__WORK TO COMPLETE__
Set down, please, without alteration, the lines of the entries below from the first through the one containing "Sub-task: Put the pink".

(Stored data entries)
»»
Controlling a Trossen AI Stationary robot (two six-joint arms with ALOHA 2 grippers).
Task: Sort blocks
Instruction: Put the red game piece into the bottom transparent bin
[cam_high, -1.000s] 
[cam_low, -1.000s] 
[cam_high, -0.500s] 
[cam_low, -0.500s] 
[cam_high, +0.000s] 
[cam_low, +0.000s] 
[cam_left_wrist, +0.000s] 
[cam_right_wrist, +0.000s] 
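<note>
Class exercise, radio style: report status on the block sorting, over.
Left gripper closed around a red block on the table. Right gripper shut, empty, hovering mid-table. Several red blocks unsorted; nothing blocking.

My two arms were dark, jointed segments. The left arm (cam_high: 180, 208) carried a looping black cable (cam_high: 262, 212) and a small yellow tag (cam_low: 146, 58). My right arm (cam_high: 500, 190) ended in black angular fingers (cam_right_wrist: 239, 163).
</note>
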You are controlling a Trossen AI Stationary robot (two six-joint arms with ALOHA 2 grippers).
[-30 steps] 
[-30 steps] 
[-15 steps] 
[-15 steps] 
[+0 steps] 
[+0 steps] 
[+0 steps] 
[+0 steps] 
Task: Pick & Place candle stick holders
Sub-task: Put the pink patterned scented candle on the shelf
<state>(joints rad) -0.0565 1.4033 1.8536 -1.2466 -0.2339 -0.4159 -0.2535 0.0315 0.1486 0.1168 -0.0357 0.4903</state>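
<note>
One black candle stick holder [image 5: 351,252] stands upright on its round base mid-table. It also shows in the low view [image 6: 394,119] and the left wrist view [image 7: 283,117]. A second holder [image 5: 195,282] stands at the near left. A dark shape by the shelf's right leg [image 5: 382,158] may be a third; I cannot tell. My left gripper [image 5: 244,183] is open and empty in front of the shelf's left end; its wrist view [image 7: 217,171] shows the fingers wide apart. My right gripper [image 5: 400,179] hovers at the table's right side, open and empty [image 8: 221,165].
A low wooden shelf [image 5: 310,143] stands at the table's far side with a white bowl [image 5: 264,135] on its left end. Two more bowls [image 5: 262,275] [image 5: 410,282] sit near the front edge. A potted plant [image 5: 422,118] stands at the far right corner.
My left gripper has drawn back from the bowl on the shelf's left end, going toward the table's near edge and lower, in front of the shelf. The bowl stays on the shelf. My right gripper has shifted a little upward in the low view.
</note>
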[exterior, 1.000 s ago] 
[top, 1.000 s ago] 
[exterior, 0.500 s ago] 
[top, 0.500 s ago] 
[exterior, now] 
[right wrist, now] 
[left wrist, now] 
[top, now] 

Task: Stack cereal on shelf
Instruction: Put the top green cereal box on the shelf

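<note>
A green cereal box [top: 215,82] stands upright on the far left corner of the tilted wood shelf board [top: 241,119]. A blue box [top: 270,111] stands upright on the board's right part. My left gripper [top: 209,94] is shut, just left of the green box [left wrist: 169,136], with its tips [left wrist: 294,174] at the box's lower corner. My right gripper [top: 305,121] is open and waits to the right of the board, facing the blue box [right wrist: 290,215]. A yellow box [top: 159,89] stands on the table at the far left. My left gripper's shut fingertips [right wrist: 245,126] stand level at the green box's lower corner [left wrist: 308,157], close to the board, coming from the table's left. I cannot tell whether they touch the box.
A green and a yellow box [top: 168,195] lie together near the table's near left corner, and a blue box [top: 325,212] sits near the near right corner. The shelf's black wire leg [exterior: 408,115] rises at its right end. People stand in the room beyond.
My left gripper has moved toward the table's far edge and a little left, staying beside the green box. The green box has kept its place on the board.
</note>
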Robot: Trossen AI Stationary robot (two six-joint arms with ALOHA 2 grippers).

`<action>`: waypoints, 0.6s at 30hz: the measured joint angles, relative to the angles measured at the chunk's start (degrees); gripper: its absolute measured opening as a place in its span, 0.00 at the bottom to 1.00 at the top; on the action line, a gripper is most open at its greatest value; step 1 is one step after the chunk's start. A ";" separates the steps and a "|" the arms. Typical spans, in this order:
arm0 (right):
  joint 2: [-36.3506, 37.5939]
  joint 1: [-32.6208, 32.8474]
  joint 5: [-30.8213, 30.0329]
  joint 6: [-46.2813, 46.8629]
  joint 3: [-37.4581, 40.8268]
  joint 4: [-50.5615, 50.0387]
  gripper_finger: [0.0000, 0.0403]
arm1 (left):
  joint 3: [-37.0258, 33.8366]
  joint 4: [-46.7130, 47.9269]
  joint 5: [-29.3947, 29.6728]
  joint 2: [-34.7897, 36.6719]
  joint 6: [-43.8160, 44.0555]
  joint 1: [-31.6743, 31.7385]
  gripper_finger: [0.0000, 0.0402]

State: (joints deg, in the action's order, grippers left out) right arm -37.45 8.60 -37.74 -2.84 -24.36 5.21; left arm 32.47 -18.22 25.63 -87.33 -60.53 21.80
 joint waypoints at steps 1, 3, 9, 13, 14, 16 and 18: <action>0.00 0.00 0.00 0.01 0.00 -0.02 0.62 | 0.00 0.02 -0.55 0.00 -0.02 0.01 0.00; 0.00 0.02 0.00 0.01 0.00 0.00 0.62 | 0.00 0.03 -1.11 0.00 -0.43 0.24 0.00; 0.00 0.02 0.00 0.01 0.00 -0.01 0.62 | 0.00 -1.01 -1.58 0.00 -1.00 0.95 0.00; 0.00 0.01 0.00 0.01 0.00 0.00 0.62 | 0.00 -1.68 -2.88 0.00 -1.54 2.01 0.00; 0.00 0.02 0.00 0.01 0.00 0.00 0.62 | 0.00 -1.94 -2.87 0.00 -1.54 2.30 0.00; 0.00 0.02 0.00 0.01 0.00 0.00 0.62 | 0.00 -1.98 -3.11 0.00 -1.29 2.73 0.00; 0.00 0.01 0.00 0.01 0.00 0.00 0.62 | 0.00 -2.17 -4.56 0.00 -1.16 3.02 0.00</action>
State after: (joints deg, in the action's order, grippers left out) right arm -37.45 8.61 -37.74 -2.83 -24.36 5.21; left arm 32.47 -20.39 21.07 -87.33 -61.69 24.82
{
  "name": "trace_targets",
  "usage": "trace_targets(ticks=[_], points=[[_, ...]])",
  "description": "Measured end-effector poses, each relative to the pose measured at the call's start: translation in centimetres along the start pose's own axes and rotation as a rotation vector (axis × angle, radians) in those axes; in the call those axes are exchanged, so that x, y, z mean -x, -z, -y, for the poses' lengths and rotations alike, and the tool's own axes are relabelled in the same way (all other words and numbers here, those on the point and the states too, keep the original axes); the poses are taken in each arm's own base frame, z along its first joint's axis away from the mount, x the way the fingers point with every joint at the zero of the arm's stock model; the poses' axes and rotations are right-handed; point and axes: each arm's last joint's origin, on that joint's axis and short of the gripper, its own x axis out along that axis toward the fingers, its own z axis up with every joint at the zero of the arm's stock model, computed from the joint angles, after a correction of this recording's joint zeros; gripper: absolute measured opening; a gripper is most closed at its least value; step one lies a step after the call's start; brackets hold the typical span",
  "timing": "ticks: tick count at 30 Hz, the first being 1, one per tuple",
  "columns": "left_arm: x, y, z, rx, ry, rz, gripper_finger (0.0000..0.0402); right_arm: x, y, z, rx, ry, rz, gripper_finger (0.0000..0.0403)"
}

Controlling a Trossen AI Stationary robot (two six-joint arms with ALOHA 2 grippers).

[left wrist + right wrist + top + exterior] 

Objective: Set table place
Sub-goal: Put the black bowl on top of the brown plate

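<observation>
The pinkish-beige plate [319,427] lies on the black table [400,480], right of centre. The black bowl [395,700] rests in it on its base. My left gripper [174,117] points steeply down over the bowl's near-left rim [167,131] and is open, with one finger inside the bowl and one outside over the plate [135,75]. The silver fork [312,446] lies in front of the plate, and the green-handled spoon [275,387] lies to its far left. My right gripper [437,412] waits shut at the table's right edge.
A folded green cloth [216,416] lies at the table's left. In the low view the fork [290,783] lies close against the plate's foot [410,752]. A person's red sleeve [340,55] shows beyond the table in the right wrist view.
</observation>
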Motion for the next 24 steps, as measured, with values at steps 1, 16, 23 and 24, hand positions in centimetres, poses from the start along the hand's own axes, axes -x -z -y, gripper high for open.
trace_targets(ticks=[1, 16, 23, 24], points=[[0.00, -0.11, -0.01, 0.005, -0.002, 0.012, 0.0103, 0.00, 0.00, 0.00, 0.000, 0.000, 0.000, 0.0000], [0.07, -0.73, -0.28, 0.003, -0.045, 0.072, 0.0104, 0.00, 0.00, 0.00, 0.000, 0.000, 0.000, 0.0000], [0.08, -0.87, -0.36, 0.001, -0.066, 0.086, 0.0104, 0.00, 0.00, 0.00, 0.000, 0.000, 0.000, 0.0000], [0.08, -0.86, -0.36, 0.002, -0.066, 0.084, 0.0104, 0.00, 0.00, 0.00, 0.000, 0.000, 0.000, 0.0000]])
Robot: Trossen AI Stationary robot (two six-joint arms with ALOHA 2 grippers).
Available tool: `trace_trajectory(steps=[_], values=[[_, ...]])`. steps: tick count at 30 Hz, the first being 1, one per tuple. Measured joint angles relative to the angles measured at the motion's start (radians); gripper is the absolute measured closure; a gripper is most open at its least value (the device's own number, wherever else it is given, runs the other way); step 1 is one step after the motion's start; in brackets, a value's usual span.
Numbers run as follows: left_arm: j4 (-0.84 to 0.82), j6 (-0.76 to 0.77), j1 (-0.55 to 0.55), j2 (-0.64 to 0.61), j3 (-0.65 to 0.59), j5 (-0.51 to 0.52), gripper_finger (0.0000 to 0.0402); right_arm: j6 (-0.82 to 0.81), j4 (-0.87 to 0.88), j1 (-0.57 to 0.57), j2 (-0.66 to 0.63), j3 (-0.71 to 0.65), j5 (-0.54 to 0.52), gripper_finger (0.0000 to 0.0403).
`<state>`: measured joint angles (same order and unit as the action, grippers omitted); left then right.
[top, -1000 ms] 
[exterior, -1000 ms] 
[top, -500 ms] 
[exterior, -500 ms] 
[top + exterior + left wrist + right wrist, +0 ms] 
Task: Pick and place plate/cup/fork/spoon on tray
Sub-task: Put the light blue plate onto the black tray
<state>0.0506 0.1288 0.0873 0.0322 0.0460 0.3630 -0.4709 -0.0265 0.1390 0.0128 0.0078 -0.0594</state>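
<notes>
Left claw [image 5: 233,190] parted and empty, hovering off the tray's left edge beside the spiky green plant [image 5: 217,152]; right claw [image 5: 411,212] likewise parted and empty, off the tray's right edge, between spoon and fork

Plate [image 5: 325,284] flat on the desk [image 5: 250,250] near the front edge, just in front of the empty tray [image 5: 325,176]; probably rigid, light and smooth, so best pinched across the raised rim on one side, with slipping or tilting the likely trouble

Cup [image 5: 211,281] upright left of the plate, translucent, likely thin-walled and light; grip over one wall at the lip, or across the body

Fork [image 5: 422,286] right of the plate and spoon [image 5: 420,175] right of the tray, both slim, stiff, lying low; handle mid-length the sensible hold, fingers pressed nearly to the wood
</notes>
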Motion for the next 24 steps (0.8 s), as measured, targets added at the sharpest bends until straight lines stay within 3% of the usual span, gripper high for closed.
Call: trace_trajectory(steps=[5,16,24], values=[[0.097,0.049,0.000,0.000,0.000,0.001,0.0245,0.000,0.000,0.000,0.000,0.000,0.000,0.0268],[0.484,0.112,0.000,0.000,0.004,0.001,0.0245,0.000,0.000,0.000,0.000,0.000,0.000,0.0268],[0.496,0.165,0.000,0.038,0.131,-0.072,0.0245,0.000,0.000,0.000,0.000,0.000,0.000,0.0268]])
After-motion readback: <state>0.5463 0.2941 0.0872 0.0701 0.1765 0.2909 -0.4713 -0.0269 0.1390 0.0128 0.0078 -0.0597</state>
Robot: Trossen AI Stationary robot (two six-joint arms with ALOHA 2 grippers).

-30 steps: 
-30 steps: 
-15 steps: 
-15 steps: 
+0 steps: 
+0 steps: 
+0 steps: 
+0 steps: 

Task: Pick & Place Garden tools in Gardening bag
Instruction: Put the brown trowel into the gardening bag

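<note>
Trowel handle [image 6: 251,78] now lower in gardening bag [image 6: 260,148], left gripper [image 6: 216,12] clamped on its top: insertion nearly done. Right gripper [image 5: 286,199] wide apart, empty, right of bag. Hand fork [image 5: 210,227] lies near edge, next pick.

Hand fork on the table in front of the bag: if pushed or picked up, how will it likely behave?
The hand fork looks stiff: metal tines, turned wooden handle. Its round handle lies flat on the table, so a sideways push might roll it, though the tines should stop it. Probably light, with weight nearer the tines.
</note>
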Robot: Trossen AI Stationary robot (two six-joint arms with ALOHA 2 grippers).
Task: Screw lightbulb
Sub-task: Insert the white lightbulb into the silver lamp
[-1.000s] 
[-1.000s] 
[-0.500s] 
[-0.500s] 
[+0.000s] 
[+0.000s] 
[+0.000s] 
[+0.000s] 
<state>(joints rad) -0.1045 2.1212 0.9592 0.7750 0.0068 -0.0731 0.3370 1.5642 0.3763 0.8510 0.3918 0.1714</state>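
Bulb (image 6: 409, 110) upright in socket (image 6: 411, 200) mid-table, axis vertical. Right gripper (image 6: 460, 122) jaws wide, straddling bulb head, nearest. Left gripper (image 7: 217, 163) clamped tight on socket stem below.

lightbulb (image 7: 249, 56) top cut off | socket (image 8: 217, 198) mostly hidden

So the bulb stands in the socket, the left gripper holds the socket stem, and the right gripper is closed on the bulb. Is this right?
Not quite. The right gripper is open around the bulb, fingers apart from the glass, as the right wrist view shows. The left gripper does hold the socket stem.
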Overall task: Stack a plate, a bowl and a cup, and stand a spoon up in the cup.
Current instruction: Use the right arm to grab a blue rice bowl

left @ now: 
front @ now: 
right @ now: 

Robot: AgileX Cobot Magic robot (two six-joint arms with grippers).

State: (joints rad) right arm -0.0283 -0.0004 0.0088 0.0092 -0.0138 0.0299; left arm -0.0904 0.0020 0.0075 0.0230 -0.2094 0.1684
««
__ANSWER TO THE EXERCISE__
Controlling a Trossen AI Stationary robot (two six-joint arms with ALOHA 2 grippers).
Task: Sort blocks
Instruction: Put the red game piece into the bottom transparent bin
[cam_high, -1.000s] 
[cam_low, -1.000s] 
[cam_high, -0.500s] 
[cam_low, -0.500s] 
[cam_high, +0.000s] 
[cam_low, +0.000s] 
[cam_left_wrist, +0.000s] 
[cam_right_wrist, +0.000s] 
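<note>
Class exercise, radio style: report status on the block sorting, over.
Left gripper closed around a red block on the table. Right gripper shut, empty, hovering mid-table. Several red blocks unsorted; nothing blocking.

My two arms were dark, jointed segments. The left arm (cam_high: 180, 208) carried a looping black cable (cam_high: 262, 212) and a small yellow tag (cam_low: 146, 58). My right arm (cam_high: 500, 190) ended in black angular fingers (cam_right_wrist: 239, 163).
</note>
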You are controlling a Trossen AI Stationary robot (two six-joint arms with ALOHA 2 grippers).
[-30 steps] 
[-30 steps] 
[-15 steps] 
[-15 steps] 
[+0 steps] 
[+0 steps] 
[+0 steps] 
[+0 steps] 
Task: Pick & Place candle stick holders
Sub-task: Put the pink patterned scented candle on the shelf

The exercise ends with this answer.